Ade Firman Fauzi
Ade Firman Fauzi

Reputation: 377

Routes in express JS taken from DB

I want to use routes something like this.

For example :

routes.use((req, res, next) => {
  /**
   * I have an example routes from database and i was passing into variable
   * I'm assign fromDb as 'api/test'
   */
  var a = fromDb;
  next()
})

routes.get(a, (req, res, next) => {
  console.log(req.path)
})

I know, a variable in next routes do not get a value from DB cause functional scope.
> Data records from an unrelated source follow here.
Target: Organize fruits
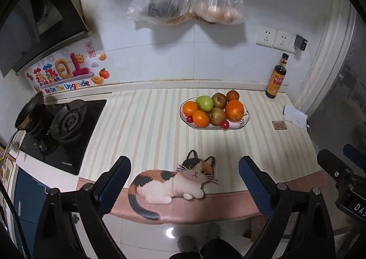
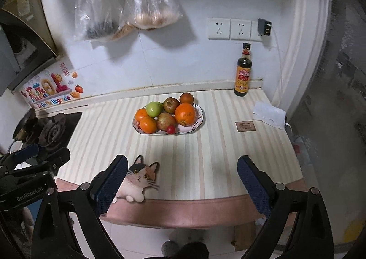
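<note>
1. The left gripper [image 1: 184, 181] and right gripper [image 2: 182, 180] both gape wide, holding nothing.
2. The oval patterned ceramic plate [image 1: 244, 122] of oranges and apples sits mid-counter.
3. The small red fruits [image 1: 225, 124] are partly hidden and hard to identify.

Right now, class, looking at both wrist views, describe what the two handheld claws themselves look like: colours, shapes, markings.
Both claws share one design: the left claw and right claw have black angular frames, silver pivot bolts and two fingers faced with dark blue textured pads. Seen from the right wrist view, the left unit's black body carries white lettering reading GenRobot.AI. No cables or sleeves are visible.
</note>
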Motion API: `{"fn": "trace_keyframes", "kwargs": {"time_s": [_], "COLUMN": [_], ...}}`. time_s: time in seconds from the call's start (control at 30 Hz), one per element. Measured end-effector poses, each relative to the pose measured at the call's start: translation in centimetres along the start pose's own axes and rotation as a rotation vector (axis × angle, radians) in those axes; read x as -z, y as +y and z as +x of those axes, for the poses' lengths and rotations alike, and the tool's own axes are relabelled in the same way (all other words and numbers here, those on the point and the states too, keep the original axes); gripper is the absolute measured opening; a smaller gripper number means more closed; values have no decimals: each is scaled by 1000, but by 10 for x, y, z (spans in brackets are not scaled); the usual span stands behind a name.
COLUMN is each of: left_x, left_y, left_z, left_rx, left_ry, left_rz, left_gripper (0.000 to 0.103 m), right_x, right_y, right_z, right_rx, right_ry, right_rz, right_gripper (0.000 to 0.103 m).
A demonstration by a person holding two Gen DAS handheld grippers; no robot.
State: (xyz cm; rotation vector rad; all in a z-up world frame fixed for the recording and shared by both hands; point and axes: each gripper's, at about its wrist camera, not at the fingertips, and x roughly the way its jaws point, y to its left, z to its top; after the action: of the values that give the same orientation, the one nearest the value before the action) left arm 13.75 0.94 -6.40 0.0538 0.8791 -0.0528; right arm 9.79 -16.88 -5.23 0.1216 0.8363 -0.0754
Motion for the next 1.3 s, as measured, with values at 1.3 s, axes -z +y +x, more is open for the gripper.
{"fn": "trace_keyframes", "kwargs": {"time_s": [1.3], "left_x": [-24], "left_y": [-1], "left_z": [6], "left_rx": [-74], "left_ry": [-17], "left_rz": [-71], "left_gripper": [103], "right_x": [-33], "right_y": [-7], "right_z": [-3], "right_rx": [-81], "right_ry": [-13], "right_rz": [-56], "right_gripper": [101]}}
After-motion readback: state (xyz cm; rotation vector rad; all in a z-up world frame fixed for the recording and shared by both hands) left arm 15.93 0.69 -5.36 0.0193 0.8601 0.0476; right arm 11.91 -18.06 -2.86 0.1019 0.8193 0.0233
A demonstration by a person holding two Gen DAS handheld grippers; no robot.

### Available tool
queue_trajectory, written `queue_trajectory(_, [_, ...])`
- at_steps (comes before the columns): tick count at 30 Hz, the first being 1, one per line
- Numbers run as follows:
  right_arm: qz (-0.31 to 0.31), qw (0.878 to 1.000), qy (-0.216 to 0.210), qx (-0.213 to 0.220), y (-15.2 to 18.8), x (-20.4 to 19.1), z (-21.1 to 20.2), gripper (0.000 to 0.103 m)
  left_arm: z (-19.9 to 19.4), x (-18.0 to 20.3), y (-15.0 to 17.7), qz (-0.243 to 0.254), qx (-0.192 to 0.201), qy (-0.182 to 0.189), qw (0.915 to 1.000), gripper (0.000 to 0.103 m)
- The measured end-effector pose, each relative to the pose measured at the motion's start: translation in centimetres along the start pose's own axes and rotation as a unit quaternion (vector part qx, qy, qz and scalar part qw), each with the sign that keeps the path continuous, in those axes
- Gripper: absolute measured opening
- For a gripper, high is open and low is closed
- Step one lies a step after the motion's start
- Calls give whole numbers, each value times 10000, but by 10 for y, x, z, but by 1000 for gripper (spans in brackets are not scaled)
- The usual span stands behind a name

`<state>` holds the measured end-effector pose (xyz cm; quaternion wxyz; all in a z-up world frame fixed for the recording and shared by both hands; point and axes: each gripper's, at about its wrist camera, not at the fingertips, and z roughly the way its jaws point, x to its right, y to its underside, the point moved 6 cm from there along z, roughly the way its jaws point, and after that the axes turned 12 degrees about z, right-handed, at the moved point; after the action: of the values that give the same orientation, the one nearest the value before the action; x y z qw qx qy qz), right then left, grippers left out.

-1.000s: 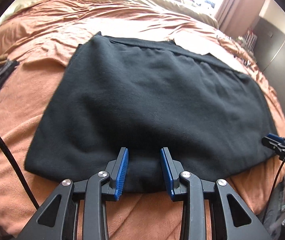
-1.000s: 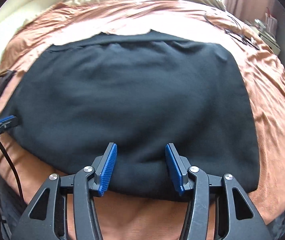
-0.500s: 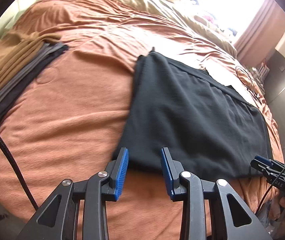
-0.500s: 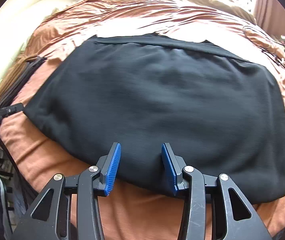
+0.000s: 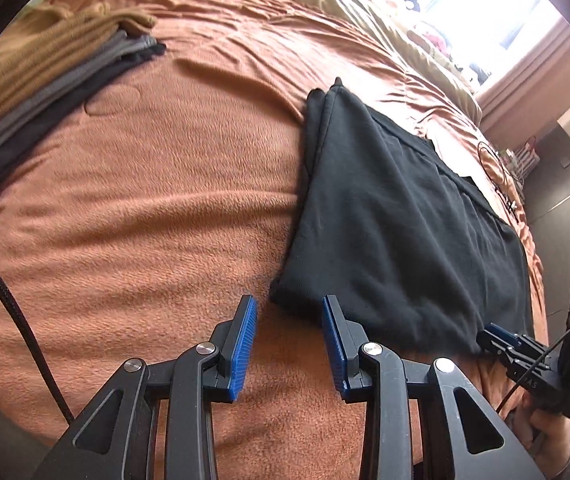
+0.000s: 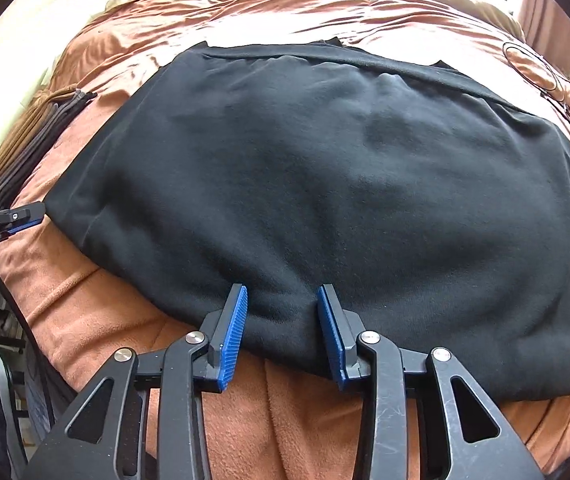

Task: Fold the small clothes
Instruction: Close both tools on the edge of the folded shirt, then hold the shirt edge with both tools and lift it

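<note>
Garment point(image 6: 325, 180) edge lies inside closing right gripper point(image 6: 281, 300).

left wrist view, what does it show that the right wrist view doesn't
Only the left wrist view shows the bright window and the left claw open at the black garment's near corner. Only the right wrist view shows the garment's whole spread and the right claw closing over its near edge. Both share the orange blanket and folded pile.

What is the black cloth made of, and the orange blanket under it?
The black cloth looks like soft matte knit, maybe cotton fleece: it soaks up light and lies in thick rounded folds. The orange blanket looks like plush fleece, with a short fuzzy nap. I can't be sure of either fibre.
</note>
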<state>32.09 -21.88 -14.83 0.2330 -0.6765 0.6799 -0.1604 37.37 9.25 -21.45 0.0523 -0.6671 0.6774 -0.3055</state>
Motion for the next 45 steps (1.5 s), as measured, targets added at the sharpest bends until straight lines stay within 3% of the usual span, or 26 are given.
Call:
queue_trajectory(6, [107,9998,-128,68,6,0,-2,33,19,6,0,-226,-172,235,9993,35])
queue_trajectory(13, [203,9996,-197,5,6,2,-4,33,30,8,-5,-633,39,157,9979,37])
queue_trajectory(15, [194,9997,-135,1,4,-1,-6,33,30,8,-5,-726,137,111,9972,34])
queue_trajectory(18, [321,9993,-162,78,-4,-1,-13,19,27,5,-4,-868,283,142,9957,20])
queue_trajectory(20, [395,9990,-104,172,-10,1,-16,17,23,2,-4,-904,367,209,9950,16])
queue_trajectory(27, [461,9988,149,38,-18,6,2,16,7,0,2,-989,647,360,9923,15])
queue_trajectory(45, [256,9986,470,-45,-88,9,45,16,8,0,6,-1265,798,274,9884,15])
So, any idea for solve this method. I just wondering if I can using modular like this

const DBRoutes = require('lib/example.js')

router.get(DBRoutes, (req, res) => {
  console.log(req.path)
})

Any idea for the best method? Thanks

Upvotes: 1

Views: 361

Answers (2)

Neeraj Sharma
Neeraj Sharma

Reputation: 1105

routes.use((req, res, next) => {
  /**
   * I have an example routes from database and i was passing into variable
   * I'm assign fromDb as 'api/test'
   */
  res.locals.fromDb = fromDb;
  next()
})

routes.get('/your/route', (req, res, next) => {
  console.log(req.path);
  console.log(res.locals.fromDb);
});

This is one way of passing variables through different middlewares in express.

I don't think you can dynamically set up routes for express web server. However, routes are set up once during startup. You can get the routes from database at that time.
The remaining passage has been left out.